A.
PENGERTIAN JU’ALAH
Ju’alah
(الجعا لة)artinya janji hadiah
atau upah. berarti upah atau hadiah yang diberikan kepada seseorang karena
orang tersebut mengerjakan atau melaksanakan suatu pekerjaan tertentu. Secara
terminologi fiqih berarti “suatu Iltizam الالتزام (tanggung jawab) dalam bentuk janji
memberikan imbalan upah tertentu secara sukarela terhadap orang yang berhasil
melakukan perbuatan atau memberikan jasa yang belum pasti dapat dilaksanakan
atau dihasilkan sesuai dengan yang diharapkan”. Jadi Ju'alah adalah suatu
kontrak di mana pihak pertama menjanjikan imbalan tertentu kepada pihak kedua
atas pelaksanaan suatu tugas/ pelayanan yang dilakukan oleh pihak kedua untuk
kepentingan pihak pertama.
Madzhab Maliki mendefinisikan Ju’alah
sebagai “Suatu upah yang dijanjikan sebagai imbalan atas suatu jasa yang belum
pasti dapat dilaksanakan oleh seseorang”. Madzhab Syafi’i
mendefinisikannya: “Seseorang yang menjanjikan suatu upah kepada orang yang
mampu memberikan jasa tertentu kepadanya”. Definisi pertama
(Madzhab Maliki) menekankan segi ketidakpastian berhasilnya perbuatan yang
diharapkan.

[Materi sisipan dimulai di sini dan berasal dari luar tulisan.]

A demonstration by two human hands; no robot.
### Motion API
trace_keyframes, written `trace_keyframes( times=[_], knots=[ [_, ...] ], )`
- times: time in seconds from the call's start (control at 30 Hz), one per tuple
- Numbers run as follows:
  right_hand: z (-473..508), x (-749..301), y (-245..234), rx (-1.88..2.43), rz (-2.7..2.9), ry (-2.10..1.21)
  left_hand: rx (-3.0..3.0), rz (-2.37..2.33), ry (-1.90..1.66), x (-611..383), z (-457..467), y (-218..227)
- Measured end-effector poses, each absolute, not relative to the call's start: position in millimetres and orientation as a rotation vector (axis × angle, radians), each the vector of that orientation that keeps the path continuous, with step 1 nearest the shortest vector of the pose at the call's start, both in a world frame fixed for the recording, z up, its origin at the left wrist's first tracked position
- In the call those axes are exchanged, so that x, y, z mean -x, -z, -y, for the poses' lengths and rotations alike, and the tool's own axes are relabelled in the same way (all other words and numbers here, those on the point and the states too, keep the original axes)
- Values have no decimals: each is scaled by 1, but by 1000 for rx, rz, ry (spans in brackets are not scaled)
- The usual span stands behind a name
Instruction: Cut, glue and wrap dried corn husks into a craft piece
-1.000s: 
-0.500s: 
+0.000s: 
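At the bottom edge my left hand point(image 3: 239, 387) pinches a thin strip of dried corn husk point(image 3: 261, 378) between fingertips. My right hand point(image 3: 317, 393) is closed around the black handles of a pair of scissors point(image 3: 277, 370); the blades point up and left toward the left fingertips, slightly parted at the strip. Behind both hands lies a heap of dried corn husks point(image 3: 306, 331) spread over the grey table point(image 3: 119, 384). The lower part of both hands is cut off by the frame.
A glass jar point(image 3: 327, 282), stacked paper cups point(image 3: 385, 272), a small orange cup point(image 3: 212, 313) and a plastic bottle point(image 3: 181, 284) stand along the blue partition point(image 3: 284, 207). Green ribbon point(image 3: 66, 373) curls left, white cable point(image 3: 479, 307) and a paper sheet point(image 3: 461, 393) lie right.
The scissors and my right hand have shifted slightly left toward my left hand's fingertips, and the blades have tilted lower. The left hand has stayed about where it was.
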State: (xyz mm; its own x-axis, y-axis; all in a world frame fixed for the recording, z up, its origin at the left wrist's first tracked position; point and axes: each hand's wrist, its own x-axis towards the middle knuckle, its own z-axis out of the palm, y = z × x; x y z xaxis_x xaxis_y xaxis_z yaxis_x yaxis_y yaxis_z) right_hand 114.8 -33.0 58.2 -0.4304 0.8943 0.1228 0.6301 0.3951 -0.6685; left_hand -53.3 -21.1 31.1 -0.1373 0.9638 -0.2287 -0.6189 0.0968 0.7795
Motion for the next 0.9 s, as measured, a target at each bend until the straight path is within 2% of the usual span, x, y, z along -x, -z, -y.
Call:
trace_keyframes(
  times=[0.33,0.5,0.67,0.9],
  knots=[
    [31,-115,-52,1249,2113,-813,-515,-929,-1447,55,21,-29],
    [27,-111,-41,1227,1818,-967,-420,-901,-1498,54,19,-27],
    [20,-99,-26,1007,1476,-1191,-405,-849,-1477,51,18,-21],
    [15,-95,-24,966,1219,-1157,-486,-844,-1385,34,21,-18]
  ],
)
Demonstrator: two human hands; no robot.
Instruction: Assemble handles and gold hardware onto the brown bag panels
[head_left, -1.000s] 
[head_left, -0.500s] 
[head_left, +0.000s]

Sedangkan definisi kedua (Madzhab Syafi’i) menekankan segi
ketidakpastian orang yang melaksanakan pekerjaan yang diharapkan.
B.
DASAR HUKUM JU’ALAH
Mazhab Maliki, Syafi'i dan Hanbali berpendapat
bahwa Ju'alah boleh dilakukan berdasarkan Firman Allah swt dalam Q.S. Yusuf
ayat 72:
artinya “penyeru-penyeru berkata ‘kami kehilangan piala raja, dan
siapa yang dapat mengembalikannya akan memperoleh bahan makanan (seberat) beban
unta, dan aku menjamin terhadapnya”
Hadis riwayat Imam al-Bukhari dari Abu Sa’id al-Khudri:
“Sekelompok sahabat Nabi SAW
melintasi salah satu kampung orang Arab. Penduduk kampung tersebut tidak
menghidangkan makanan kepada mereka. Ketika itu, kepala kampung disengat
kalajengking. Mereka lalu bertanya kepada para sahabat: ’Apakah kalian
mempunyai obat, atau adakah yang dapat meruqyah (menjampi)?’ Para
sahabat menjawab: ’Kalian tidak menjamu kami; kami tidak mau mengobati kecuali
kalian memberi imbalan kepada kami.’ Kemudian para penduduk berjanji akan
memberikan sejumlah ekor kambing. Seorang sahabat membacakan surat al-Fatihah dan mengumpulkan ludah, lalu
ludah itu ia semprotkan ke kepala kampung tersebut; ia pun sembuh. Mereka
kemudian menyerahkan kambing. Para sahabat
berkata, 'Kita tidak boleh mengambil kambing ini sampai kita bertanya kepada
Nabi SAW.' Selanjutnya mereka bertanya kepada beliau. Beliau tertawa dan
bersabda,Tahukah anda sekalian, bahwa itu adalah ruqyah! Ambillah kambing
tersebut dan berilah saya bagian.'" (HR. Bukhari).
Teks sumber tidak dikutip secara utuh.